燃えるように紅いジンの瞳が鏡のようにアイーシャを映し出す。そこにいる自分は目を背けたくなるほど哀れで惨めな姿をしているというのに何故か艶めいて美しく見えた。
先ほどまでとは打って変わってジンは宥めるように優しくアイーシャの背を撫でる。そうしながら額や瞼、頬や項と羽根が触れるように優しく口づけを落としていった。
不快感だけに意識を集中させようとしてアイーシャは戸惑う。
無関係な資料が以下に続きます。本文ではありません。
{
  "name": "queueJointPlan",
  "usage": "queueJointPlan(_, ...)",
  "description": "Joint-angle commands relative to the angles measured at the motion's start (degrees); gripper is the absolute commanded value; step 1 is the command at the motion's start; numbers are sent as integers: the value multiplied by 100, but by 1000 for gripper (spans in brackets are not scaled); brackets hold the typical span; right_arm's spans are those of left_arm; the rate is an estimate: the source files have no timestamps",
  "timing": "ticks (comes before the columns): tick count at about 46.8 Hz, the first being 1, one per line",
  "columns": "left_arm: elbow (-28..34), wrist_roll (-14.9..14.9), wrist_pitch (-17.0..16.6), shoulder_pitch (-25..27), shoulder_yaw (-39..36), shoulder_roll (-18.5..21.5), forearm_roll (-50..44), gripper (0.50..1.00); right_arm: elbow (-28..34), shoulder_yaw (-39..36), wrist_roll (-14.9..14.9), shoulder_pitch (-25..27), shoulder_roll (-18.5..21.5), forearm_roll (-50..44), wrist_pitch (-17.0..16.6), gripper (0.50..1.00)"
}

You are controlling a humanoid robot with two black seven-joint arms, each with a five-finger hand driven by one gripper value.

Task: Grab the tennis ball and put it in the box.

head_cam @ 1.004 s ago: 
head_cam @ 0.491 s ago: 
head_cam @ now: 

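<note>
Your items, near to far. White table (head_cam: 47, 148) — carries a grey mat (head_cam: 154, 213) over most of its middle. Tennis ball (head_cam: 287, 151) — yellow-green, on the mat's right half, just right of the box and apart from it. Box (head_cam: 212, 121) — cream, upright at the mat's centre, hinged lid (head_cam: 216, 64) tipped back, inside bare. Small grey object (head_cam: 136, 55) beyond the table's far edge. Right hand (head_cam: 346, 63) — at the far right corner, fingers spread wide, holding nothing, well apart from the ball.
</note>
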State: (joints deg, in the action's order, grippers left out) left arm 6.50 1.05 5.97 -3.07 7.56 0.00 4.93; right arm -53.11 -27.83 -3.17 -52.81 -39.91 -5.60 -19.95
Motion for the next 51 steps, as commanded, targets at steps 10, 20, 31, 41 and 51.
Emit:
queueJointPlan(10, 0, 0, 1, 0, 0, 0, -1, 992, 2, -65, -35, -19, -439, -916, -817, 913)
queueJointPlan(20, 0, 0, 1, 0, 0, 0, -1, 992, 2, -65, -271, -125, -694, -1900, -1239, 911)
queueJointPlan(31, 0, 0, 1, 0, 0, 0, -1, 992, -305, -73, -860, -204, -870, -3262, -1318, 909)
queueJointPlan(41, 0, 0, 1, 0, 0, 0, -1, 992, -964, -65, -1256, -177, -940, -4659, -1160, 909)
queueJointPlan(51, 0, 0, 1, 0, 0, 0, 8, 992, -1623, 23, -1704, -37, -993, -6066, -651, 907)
乱暴に力で奪われるならばそれも可能であったかもしれない。先ほどまではそうできていたのだから。
しかし、アイーシャに触れるジンの指は慈しみに溢れている。無理矢理に体を繋げられているというのに優しさを感じてしまう。
アイーシャは僅かながら変化を始める自らの体を持て余した。じんわりと深い場所から甘美な感覚が沸き起こりつつあったのだ。
体の奥が熱い。それがジンの塗り付けた液体のせいか、ジンから感じる優しさのせいか、アイーシャにはわからなかった。

「アルジャジール、私…私は……」
「考えるな。思考は放棄してしまえ」

それでもまだ何かを口にしようとするアイーシャに舌打ちし、ジンはその体を抱き寄せた。緩やかに下から突き上げられアイーシャは呻いた。
ジンが動く度に粘膜が擦られ淫靡な感覚が湧き上がる。アイーシャはジンの肩に頭を預け、頭を振って啼いた。

「ああ、お前は啼き声まで美しい」

ジンの掠れた声が耳に届き、アイーシャの体に悪寒に似た何かが走る。

「あ、あっ…ゃ……」

噛みしめていた唇は緩み、堪えていた声は溢れる。自分は負けてしまったのだと理解した途端、大粒の涙が零れた。
けれどもそうした確かな意識を保っていられたのも数瞬でアイーシャはジンの与える新しい感覚に瞬く間に呑まれていったのだった。


***


微睡みから覚め、まず目にしたのは浅黒い肌。
アイーシャは驚いて半身を起こした。あろうことか、アイーシャはジンの胸を枕に眠っていたようだ。

「気分はどうだ」

ジンの体からのろのろと退き、アイーシャはその隣に座り込む。

「……最低だわ」

体を隠すものがないかと辺りを見渡しながらアイーシャはぽつりと呟いた。
残念ながらアイーシャの身につけていた衣装は布切れに変わっていたし、手の届く範囲には何もなかった。

「そうか?俺にしがみついて快感に咽び」

手近にあった枕をジンに投げつけるとそれは顔面を直撃した。

「に、二度とあんな真似は許しませんから!覚えておきなさい」
「……言われなくとも姫君の痴態は覚えておくさ。ああ、忘れませんとも」

悪びれなく言ってのけるジンをきつく睨みつけるが、さっぱり効果はない。
アイーシャは溜め息をついてうなだれた。これから先どうなるのだろう、と。まったくもって前途は多難だ。